━━ SUPPLIED DATA
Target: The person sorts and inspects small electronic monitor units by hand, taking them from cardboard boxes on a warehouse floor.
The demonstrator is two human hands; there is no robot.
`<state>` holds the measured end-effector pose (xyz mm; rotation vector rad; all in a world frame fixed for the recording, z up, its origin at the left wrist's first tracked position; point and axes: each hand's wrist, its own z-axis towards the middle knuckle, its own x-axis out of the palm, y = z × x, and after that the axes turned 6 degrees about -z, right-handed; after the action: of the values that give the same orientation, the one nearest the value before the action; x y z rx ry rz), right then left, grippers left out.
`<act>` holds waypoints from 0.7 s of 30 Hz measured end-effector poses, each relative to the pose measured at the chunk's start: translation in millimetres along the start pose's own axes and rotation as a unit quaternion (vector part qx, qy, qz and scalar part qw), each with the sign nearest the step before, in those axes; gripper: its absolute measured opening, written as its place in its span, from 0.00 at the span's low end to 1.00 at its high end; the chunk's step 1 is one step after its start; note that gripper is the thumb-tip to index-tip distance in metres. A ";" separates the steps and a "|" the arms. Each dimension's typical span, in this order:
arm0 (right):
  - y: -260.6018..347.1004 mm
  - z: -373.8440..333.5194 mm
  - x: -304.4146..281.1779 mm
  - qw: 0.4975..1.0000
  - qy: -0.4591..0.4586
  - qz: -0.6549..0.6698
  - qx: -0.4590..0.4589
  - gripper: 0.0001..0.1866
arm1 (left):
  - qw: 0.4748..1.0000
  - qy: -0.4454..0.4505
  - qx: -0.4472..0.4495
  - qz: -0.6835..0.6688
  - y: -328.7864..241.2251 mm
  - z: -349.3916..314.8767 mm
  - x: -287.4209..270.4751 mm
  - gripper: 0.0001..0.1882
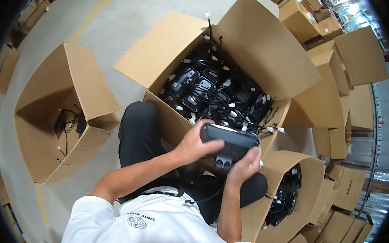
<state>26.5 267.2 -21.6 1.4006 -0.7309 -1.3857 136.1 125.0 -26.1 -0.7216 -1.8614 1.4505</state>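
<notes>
Between both hands, over my lap, I hold a black plastic device (233, 142) with a rounded rectangular body and a grey two-holed fitting on its near edge. A thin black cable hangs below it. My left hand (197, 145) grips its left end, thumb across the face. At the opposite end, my right hand (245, 165) closes around the lower right corner. Just beyond the hands stands an open cardboard box (170, 112) filled with similar black devices (204, 87), their cables and white connectors tangled on top.
An open carton (33, 143) on the left holds a few black units with cables. To the right, another carton (307, 208) contains more black cabled parts. Stacked cardboard boxes (360, 107) line the right side. A yellow line (92, 15) crosses the grey floor.
</notes>
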 end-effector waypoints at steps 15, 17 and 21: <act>87.2 66.5 -52.8 0.932 0.272 0.195 0.141 0.32 | 0.716 0.191 0.622 0.255 -99.0 53.9 -12.8 0.12; 87.2 88.1 -57.3 0.900 0.319 0.232 0.187 0.29 | 0.670 0.196 0.666 0.263 -103.7 68.9 -12.1 0.11; 88.0 113.1 -40.3 0.893 0.357 0.216 0.171 0.26 | 0.667 0.163 0.664 0.295 -107.5 109.5 -18.5 0.14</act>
<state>-69.5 249.7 90.8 1.7324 -0.7370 -0.3410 59.9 19.5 57.2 -0.6845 0.0743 2.3136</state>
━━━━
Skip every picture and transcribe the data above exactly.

EXPECTED ANSWER
Target: The person sorts and inspects small electronic monitor units by hand, taking them from cardboard boxes on a warehouse floor.
The demonstrator is two human hands; there is no robot.
`<state>` holds the measured end-effector pose (xyz mm; rotation vector rad; all in a world frame fixed for the recording, z up, its origin at the left wrist's first tracked position; point and axes: each hand's wrist, its own z-axis towards the middle knuckle, its own x-axis out of the palm, y = z × x, and after that the axes turned 6 degrees about -z, right-handed; after the action: of the values that give the same orientation, the one nearest the value before the action; x y z rx ry rz), right then left, grippers left out.
`<act>` holds waypoints from 0.7 s of 30 Hz measured end-effector poses, each relative to the pose measured at the chunk's start: translation in millimetres along the start pose's own axes and rotation as a unit quaternion (vector part qx, qy, qz and scalar part qw), each with the sign nearest the step before, in those axes; gripper: its absolute measured opening, written as its place in its span, from 0.00 at the span's low end to 1.00 at its high end; the chunk's step 1 is one step after its start; note that gripper is the thumb-tip to index-tip distance in metres. A ";" separates the steps and a "|" the arms. Each dimension's typical span, in this order:
arm0 (right):
  - y: -260.6018..347.1004 mm
  - z: -373.8440..333.5194 mm
  - x: -304.4146..281.1779 mm
  - qw: 0.4975..1.0000
  - qy: -0.4591..0.4586
  - qz: -0.6549..0.6698
  - qx: -0.4590..0.4589
  - gripper: 0.0001..0.1866
arm1 (left):
  - qw: 0.4748..1.0000
  - qy: -0.4454..0.4505
  - qx: -0.4472..0.4495
  - qz: -0.6835..0.6688
  - y: -328.7864..241.2251 mm
  - z: -349.3916..314.8767 mm
  - x: -287.4209..270.4751 mm
  - gripper: 0.0001..0.1882
<state>26.5 267.2 -21.6 1.4006 -0.7309 -1.3857 136.1 125.0 -26.1 -0.7216 -1.8614 1.4505</state>
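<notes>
Between both hands, over my lap, I hold a black plastic device (233, 142) with a rounded rectangular body and a grey two-holed fitting on its near edge. A thin black cable hangs below it. My left hand (197, 145) grips its left end, thumb across the face. At the opposite end, my right hand (245, 165) closes around the lower right corner. Just beyond the hands stands an open cardboard box (170, 112) filled with similar black devices (204, 87), their cables and white connectors tangled on top.
An open carton (33, 143) on the left holds a few black units with cables. To the right, another carton (307, 208) contains more black cabled parts. Stacked cardboard boxes (360, 107) line the right side. A yellow line (92, 15) crosses the grey floor.
</notes>
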 end-effector waypoints at steps 15, 17 and 21: <act>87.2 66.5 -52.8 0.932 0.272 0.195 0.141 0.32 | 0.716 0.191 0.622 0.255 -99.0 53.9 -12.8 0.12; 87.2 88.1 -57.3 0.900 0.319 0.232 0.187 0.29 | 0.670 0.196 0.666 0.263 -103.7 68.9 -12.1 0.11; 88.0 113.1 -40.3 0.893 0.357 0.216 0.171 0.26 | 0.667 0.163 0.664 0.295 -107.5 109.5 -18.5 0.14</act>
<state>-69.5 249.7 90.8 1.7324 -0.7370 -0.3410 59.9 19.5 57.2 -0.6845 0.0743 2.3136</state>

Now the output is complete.